#### What is needed:
Give back the whole listing exactly as written, pictures excluded.

Content starts

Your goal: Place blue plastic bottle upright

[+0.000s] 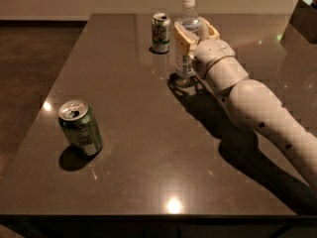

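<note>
Two green cans stand on the dark table [148,148], well apart from each other; the near green can [80,128] sits towards the front left, upright, its opened top catching the light and its shadow pooled at its base; the far green can [160,32] stands upright near the back edge, just left of the bottle but not touching it; next comes the blue plastic bottle [186,58], upright with its white cap on top and its base down at the tabletop, taller than the can beside it; the gripper [194,33] is at the bottle's mid-height, its yellowish fingers [182,39] set one on each side of the body and pressed in on it, so the tool is clamped on the bottle; the pale arm [257,108] runs from there across the table's right side towards the front right corner, throwing a wide shadow on the surface; a dark boxy object [303,19] stands at the far right corner.
</note>
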Robot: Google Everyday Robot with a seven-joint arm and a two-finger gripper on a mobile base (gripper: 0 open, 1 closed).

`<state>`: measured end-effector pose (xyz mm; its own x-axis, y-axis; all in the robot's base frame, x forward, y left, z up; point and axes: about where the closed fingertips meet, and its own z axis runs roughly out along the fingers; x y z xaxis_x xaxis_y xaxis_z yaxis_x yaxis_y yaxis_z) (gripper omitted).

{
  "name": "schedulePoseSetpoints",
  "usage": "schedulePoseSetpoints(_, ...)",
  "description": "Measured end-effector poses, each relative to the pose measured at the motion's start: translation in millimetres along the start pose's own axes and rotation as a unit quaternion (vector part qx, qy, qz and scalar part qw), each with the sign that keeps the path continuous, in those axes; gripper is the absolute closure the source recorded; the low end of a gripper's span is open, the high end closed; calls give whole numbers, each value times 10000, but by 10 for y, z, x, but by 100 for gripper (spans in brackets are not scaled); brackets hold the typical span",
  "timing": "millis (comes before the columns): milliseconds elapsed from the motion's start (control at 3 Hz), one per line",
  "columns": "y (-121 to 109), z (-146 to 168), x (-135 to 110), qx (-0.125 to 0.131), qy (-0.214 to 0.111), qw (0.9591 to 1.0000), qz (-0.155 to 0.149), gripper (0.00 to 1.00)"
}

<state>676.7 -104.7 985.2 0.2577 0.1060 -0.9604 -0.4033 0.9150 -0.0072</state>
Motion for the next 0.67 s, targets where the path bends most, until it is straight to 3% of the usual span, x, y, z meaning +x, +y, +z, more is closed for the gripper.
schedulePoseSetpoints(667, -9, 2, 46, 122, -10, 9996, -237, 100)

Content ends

#### Answer for this exercise:
Your goal: Place blue plastic bottle upright

[+0.000s] 

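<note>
Two green cans stand on the dark table [148,148], well apart from each other; the near green can [80,128] sits towards the front left, upright, its opened top catching the light and its shadow pooled at its base; the far green can [160,32] stands upright near the back edge, just left of the bottle but not touching it; next comes the blue plastic bottle [186,58], upright with its white cap on top and its base down at the tabletop, taller than the can beside it; the gripper [194,33] is at the bottle's mid-height, its yellowish fingers [182,39] set one on each side of the body and pressed in on it, so the tool is clamped on the bottle; the pale arm [257,108] runs from there across the table's right side towards the front right corner, throwing a wide shadow on the surface; a dark boxy object [303,19] stands at the far right corner.
</note>
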Robot: Google Everyday Robot with a seven-joint arm and a two-finger gripper on a mobile base (gripper: 0 open, 1 closed).

`<state>`: measured end-effector pose (xyz mm; its own x-axis, y-axis; all in the robot's base frame, x forward, y left, z up; point and axes: about where the closed fingertips meet, and its own z axis runs roughly out along the fingers; x y z xaxis_x xaxis_y xaxis_z yaxis_x yaxis_y yaxis_z) (gripper omitted).

{
  "name": "schedulePoseSetpoints",
  "usage": "schedulePoseSetpoints(_, ...)",
  "description": "Measured end-effector poses, each relative to the pose measured at the motion's start: translation in millimetres along the start pose's own axes and rotation as a unit quaternion (vector part qx, qy, qz and scalar part qw), each with the sign that keeps the path continuous, in those axes; gripper is the absolute closure the source recorded; the low end of a gripper's span is open, the high end closed; calls give whole numbers, each value times 10000, but by 10 for y, z, x, but by 100 for gripper (spans in brackets are not scaled); brackets hold the typical span",
  "timing": "millis (comes before the columns): milliseconds elapsed from the motion's start (control at 3 Hz), one per line",
  "columns": "y (-121 to 109), z (-146 to 168), x (-135 to 110), qx (-0.125 to 0.131), qy (-0.214 to 0.111), qw (0.9591 to 1.0000), qz (-0.155 to 0.149), gripper (0.00 to 1.00)"
}

<state>676.7 -104.7 985.2 0.2577 0.1060 -0.9604 -0.4033 0.9150 -0.0072</state>
Motion for the next 0.67 s, targets where the path bends most, until it is straight to 3% of the usual span, x, y, z meaning +x, +y, +z, more is closed for the gripper.
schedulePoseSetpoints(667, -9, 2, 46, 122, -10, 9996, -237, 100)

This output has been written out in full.